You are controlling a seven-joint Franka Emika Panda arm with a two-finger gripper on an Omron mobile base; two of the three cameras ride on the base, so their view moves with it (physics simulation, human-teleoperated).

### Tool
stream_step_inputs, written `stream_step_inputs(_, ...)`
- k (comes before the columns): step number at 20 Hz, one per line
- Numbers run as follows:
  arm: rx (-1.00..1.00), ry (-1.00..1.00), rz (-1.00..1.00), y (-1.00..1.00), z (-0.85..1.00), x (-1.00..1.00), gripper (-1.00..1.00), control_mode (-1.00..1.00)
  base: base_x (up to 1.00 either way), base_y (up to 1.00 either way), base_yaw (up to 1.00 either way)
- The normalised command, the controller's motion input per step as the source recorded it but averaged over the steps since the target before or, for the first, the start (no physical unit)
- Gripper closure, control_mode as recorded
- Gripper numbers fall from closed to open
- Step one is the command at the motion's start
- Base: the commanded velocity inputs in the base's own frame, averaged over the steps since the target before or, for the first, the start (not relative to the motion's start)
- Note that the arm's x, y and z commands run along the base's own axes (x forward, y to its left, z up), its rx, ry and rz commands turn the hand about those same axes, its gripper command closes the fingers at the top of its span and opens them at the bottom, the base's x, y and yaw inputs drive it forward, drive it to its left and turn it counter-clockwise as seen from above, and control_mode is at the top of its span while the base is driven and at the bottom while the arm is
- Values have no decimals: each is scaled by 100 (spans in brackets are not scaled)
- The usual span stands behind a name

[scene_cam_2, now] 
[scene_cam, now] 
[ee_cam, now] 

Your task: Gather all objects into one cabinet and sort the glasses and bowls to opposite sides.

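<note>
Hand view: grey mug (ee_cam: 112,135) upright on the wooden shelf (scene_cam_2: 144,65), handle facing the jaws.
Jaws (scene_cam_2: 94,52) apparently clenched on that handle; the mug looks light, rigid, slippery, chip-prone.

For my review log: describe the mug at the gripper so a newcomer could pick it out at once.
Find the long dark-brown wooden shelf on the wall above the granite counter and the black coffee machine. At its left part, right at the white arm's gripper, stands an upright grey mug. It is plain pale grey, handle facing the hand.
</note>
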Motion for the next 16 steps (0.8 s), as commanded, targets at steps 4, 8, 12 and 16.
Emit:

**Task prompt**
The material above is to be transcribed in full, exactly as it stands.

**Solution**
You are controlling a seven-joint Franka Emika Panda arm with a two-finger gripper on an Omron mobile base; two of the three cameras ride on the base, so their view moves with it (physics simulation, human-teleoperated).

### Tool
stream_step_inputs, written `stream_step_inputs(_, ...)`
- k (comes before the columns): step number at 20 Hz, one per line
- Numbers run as follows:
  arm: rx (-1.00..1.00), ry (-1.00..1.00), rz (-1.00..1.00), y (-1.00..1.00), z (-0.85..1.00), x (-1.00..1.00), gripper (-1.00..1.00), control_mode (-1.00..1.00)
  base: base_x (up to 1.00 either way), base_y (up to 1.00 either way), base_yaw (up to 1.00 either way)
- The normalised command, the controller's motion input per step as the source recorded it but averaged over the steps since the target before or, for the first, the start (no physical unit)
- Gripper closure, control_mode as recorded
- Gripper numbers fall from closed to open
- Step one is the command at the motion's start
- Base: the commanded velocity inputs in the base's own frame, averaged over the steps since the target before or, for the first, the start (not relative to the motion's start)
- Note that the arm's x, y and z commands run along the base's own axes (x forward, y to its left, z up), its rx, ry and rz commands turn the hand about those same axes, its gripper command closes the fingers at the top of its span and opens them at the bottom, the base's x, y and yaw inputs drive it forward, drive it to its left and turn it counter-clockwise as seen from above, and control_mode is at the top of its span while the base is driven and at the bottom while the arm is
- Values have no decimals: each is scaled by 100 (spans in brackets are not scaled)
- The usual span stands behind a name

[scene_cam_2, now] 
[scene_cam, now] 
[ee_cam, now] 

Your task: Gather all objects into one cabinet and sort the glasses and bowls to opposite sides.

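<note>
Hand view: grey mug (ee_cam: 112,135) upright on the wooden shelf (scene_cam_2: 144,65), handle facing the jaws.
Jaws (scene_cam_2: 94,52) apparently clenched on that handle; the mug looks light, rigid, slippery, chip-prone.

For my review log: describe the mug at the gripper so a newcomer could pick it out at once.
Find the long dark-brown wooden shelf on the wall above the granite counter and the black coffee machine. At its left part, right at the white arm's gripper, stands an upright grey mug. It is plain pale grey, handle facing the hand.
</note>
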Motion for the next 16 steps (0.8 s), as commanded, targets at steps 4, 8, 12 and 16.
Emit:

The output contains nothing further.